Greseley’s pointed nose sniffed at my ignorance. He knew I could not work alone. But it seemed good to me. What strides I had made. I was a wife of sorts, even if I spent my nights checking Janyn’s tally sticks and columns of figures, and now I was a property owner. A little ripple of pleasure brushed along the skin of my forearms as the idea engaged my mind and my emotions. I liked it. And in my first deliberate business transaction I pushed the coins back toward Greseley.
“This is my…What is the word? Retainer? You are now my man of law, Master Greseley.”
“I am indeed, Mistress Perrers.”
The coins were swept into his purse with alacrity.
And where did I keep the evidence of my ownership? I kept it hidden on my person between shift and overgown, tied with a cord, except when I took it out and touched it, running my fingers over the words that made it all official. There it was for my future. Security. Permanence. The words were like warm hands around mine on a winter’s day.
I did not dislike Greseley as much as I once had.
Plague returned. The same dread pestilence that had struck without mercy just before my birth came creeping stealthily into London. It was the only gossip to be had in the streets, the market, the alehouses. It was different this time, so they said in whispers. The plague of children, they called it, striking cruelly at infants but not the hale and hearty who had reached adult years.
But the pestilence, stepping over our threshold, proved to be a chancy creature.
Of us all it was Janyn who was struck down. He drew aside the sleeve of his tunic to reveal the dread whirls of red spots as we gathered for dinner on an ordinary day. We stared at the signs as if we could not believe in their existence. The meal was abandoned. Without a word Janyn walked up the stairs and shut himself in his chamber. Terror, rank and loathsome, set its claws into the Perrers household.
The boy disappeared overnight. Greseley found work in other parts of London. Mistress Damiata fled with disgraceful speed to stay with her cousin, whose house was uncontaminated. Who nursed Janyn? I did. I was his wife, even if he had never touched me unless his calloused fingers grazed mine when he pointed out a mistake in my copying. I owed him at least this final service.
From that first red-and-purple pattern on his arms there was no recovery.
I bathed his face and body, holding my breath at the stench of putrefying flesh.
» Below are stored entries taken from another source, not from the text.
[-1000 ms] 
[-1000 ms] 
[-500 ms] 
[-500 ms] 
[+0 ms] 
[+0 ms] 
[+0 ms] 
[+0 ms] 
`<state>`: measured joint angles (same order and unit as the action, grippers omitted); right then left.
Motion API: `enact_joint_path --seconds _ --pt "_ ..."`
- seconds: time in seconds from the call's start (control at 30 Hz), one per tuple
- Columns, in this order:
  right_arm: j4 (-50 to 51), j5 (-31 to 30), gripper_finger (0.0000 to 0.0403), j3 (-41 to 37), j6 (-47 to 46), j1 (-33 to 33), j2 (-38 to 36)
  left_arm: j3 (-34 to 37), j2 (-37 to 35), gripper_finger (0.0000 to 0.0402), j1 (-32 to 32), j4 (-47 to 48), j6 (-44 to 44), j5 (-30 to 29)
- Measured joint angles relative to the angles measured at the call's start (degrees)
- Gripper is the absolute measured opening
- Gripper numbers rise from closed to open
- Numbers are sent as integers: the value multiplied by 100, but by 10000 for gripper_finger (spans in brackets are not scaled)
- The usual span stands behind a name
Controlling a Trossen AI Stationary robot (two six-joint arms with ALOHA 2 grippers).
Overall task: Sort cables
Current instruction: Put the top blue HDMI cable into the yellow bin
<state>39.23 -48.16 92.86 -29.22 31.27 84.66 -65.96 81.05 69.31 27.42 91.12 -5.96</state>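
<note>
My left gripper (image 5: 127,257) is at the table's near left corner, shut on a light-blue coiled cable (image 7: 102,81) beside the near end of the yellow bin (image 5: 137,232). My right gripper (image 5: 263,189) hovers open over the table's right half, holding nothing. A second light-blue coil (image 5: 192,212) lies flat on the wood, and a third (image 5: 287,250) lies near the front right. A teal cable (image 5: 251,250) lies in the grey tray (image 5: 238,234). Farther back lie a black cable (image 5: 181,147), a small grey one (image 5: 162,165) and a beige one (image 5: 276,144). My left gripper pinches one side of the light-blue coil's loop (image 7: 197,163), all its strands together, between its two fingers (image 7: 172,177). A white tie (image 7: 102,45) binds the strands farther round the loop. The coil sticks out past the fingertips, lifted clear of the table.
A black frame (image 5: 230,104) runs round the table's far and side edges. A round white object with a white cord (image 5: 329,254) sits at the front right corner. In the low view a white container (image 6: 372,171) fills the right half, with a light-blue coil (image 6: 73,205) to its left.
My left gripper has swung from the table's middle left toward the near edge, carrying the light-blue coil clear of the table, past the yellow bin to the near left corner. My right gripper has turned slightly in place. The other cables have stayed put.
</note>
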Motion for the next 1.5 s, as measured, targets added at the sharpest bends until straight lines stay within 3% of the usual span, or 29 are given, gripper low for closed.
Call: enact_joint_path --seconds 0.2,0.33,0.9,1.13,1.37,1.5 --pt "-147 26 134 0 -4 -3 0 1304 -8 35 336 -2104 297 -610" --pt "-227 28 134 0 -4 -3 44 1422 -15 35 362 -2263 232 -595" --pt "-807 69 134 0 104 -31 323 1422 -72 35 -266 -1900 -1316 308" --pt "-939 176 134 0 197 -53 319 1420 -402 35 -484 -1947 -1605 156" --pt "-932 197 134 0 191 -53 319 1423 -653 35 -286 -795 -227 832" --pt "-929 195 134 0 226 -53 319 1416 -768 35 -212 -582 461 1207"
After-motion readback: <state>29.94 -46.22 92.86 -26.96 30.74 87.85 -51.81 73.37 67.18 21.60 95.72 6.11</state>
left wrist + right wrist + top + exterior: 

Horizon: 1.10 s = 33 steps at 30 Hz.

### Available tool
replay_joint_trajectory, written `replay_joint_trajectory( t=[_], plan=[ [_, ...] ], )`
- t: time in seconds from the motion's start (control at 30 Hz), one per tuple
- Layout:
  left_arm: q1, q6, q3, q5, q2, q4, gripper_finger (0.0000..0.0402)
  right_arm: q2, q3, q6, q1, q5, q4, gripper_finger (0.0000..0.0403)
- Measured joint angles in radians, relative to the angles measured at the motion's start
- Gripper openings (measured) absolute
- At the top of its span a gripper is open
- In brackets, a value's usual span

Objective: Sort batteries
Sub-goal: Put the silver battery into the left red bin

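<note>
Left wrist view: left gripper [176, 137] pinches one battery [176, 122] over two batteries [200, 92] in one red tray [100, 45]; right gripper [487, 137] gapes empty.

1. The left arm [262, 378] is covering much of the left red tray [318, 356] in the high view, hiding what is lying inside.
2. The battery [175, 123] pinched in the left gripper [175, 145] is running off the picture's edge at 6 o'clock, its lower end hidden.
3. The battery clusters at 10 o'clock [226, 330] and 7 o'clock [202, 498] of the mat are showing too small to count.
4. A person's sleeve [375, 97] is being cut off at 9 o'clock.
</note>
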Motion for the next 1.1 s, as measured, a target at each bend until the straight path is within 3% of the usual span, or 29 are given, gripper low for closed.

I racked my brains for anything Sister Margery had said of her experiences of the pestilence. It was not much but I acted on it, flinging the windows of Janyn’s chamber wide to allow the escape of the corrupt air. For my own safety I washed my hands and face in vinegar, and ate bread soaked in Janyn’s best wine—how Signora Damiata would have ranted at the waste—but for Janyn nothing halted the terrifying onset. The empty house echoed around me, the only sound the harsh breathing from my stricken husband and the approaching footsteps of death.
Was I afraid for myself?
I was, but if the horror of the vile swellings could pass from Janyn to me, the damage was already done. If the pestilence had the ability to hop across the desk where we sat to keep the ledgers, then I was already doomed. I would stay and weather the storm.
A note appeared under the bedchamber door. I watched it slide slowly, from my position slumped on a stool from sheer exhaustion as Janyn labored with increasingly distressed breaths. The fever had him in its thrall. Stepping softly to the door, listening to someone walking quietly away, I picked up the note and unfolded the single page, curiosity overcoming my weariness. Ha! No mystery after all. I recognized Greseley’s script with ease, and the content was written as a clerk might write a legal treatise. I sank back to the stool to read.
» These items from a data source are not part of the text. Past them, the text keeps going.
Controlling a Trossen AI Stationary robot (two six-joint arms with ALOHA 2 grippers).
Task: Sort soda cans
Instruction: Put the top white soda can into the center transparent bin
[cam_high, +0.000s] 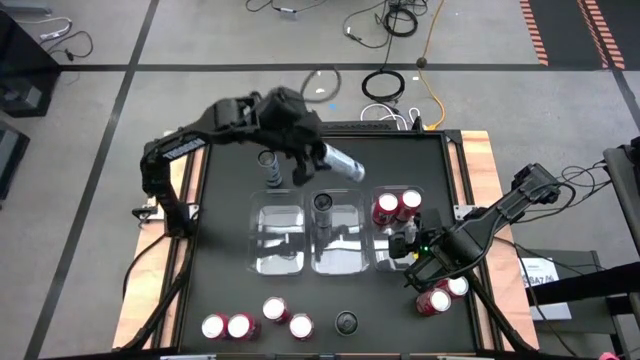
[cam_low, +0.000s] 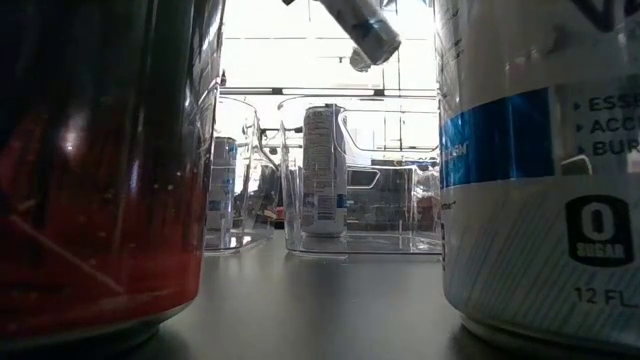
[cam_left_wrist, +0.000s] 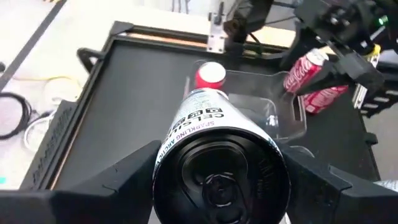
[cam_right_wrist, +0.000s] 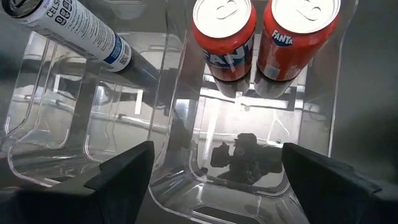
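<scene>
Glossy metal cans (cam_right_wrist: 222, 31); clear shiny plastic bins (cam_right_wrist: 186, 168); matt black tabletop (cam_high: 225, 250).

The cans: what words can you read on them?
"Fanta": red can in the right bin.
"0 SUGAR", "12 FL": near white can.
"CELSIUS", "SPARKLING ARCTIC": can in the left end effector.
Can in the middle bin: too small to read.

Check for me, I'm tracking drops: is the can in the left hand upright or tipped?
Tipped. The silver can lies slanted in the left hand, above the middle bin.
</scene>
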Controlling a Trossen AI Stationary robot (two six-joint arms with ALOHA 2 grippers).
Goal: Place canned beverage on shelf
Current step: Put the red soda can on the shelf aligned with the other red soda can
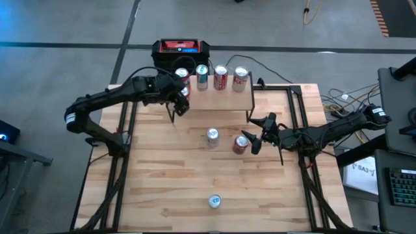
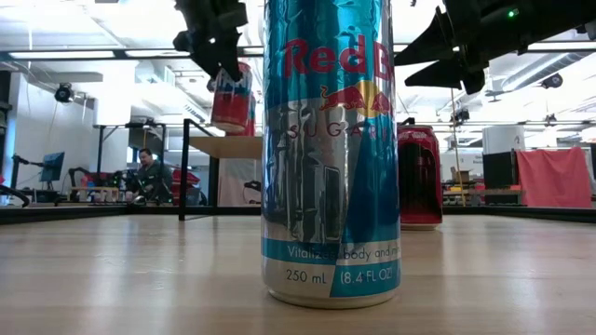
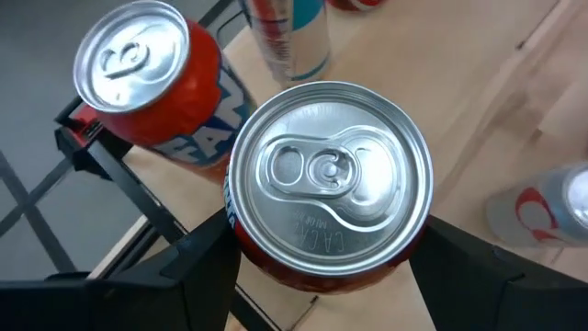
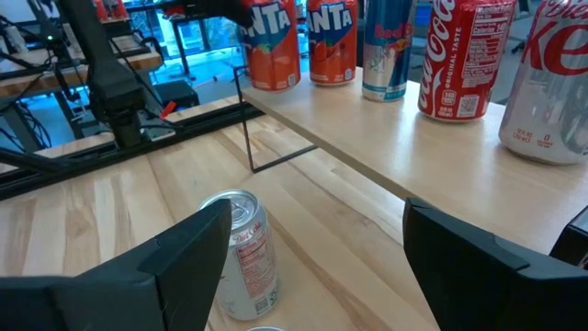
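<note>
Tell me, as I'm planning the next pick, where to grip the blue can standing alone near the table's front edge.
Grip the blue can around its middle, coming in level from the right with the right end effector. It stands upright, tall and slim, with bare table around it.

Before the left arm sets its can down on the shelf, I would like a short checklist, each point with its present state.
1. Left hand grips the orange can: ok, fingers on both sides.
2. Held can upright: ok, lid faces up.
3. Can is over the shelf: cannot tell; it sits near the left edge.
4. Clear of the neighbouring Fanta can: cannot tell; they look close.
5. Right hand is away from the shelf: ok, it waits open over the table near a red can.
</note>
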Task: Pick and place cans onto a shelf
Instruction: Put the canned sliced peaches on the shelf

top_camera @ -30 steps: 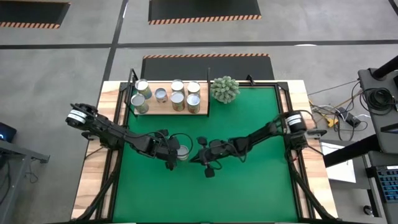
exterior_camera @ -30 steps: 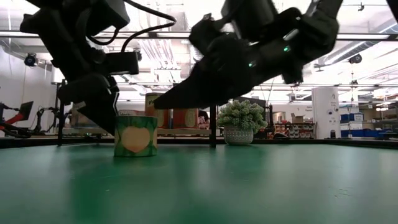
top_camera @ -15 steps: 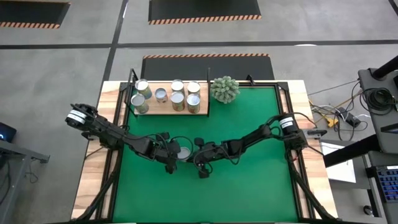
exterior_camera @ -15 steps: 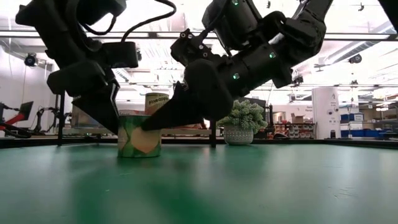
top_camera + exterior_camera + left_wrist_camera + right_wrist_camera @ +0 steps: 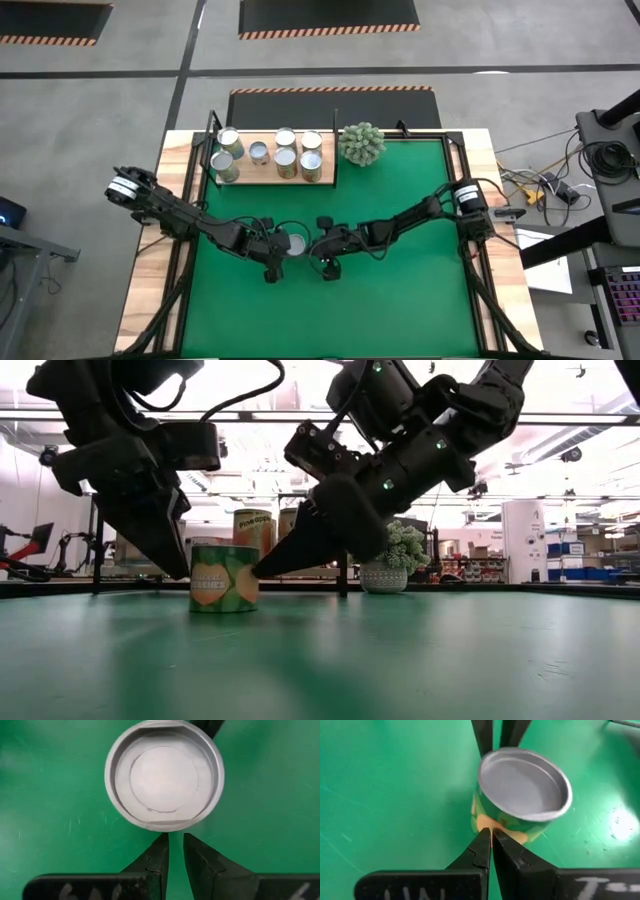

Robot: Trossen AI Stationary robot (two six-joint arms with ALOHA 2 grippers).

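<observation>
Loose can: one can (image 5: 294, 242) stands upright on the green mat (image 5: 400, 300), near the middle of the surface, toward 6 o'clock from the shelf. In the low view (image 5: 224, 577) it shows a green label with pale yellow-orange shapes.
Shelf: the shelf (image 5: 272, 176) lies at 11 o'clock on the surface, carrying seven cans (image 5: 285, 155) upright in two loose rows.
Plant: a spiky plant ball (image 5: 361, 143) sits just beside the shelf, at its 3 o'clock end.
Left gripper: the left gripper (image 5: 274, 248) is at the can's 9 o'clock side; its jaws are nearly closed, a thin slit between them, tips right at the rim and gripping nothing (image 5: 176, 851).
Right gripper: the right gripper (image 5: 318, 246) comes in from 3 o'clock; its jaws are closed, tips against the can's lower wall (image 5: 490, 847), holding nothing.
Handling, as judged: a stiff metal tin, probably filled and moderately heavy; the smooth label could slip under a light pinch, and a push low on the wall may slide or tip it.
Where to hold, as judged: across the side wall at mid height, jaws opened wider than the can, one on each side, not on the recessed lid (image 5: 164, 779).
Step, as judged: the can seems to be nudged or steadied between the two tips; the grasp is not yet made.
</observation>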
When you are a widow you have legal right to a dower—one-third of the income of your husband’s estate. You will not get it.
You have by law forty days in which to vacate the house: for the good of the heir—her nephew—who will take his inheritance. You will be evicted within the day.
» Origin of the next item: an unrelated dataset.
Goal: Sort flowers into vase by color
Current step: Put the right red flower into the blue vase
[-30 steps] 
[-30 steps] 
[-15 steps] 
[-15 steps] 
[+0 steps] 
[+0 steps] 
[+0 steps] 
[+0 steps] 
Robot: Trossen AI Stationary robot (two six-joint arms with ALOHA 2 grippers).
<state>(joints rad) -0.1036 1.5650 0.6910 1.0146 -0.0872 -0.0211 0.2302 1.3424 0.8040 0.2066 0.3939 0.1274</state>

As your legal man, my advice: Take what you can. It is your right. You will get nothing else that is due to you.
A stark warning. A chilling one.
Leaving Janyn in a restless sleep, I began to search.
Nothing! Absolutely nothing!
Signora Damiata had done a thorough job of it while her brother lay dying and I preoccupied with his dire sufferings or fallen into a torpor of utter bone-weariness. His room of business—the whole house—was empty of all items of value. There were no bags of gold in Janyn’s coffers. There were no scrolls; the ledgers and tally sticks had gone. She had swept through the house, removing everything that might become an attraction for looters. Or for me. Everything from my own chamber had been taken. Even my new mantle—especially that—the only thing of value I owned and that the Signora would covet.
I had nothing.
Above me in his bedchamber, Janyn shrieked in an extremity of agony and I returned to his side. I would do for him what I could, ruling my mind and my body to bathe and tend this man who was now little more than a rotting corpse.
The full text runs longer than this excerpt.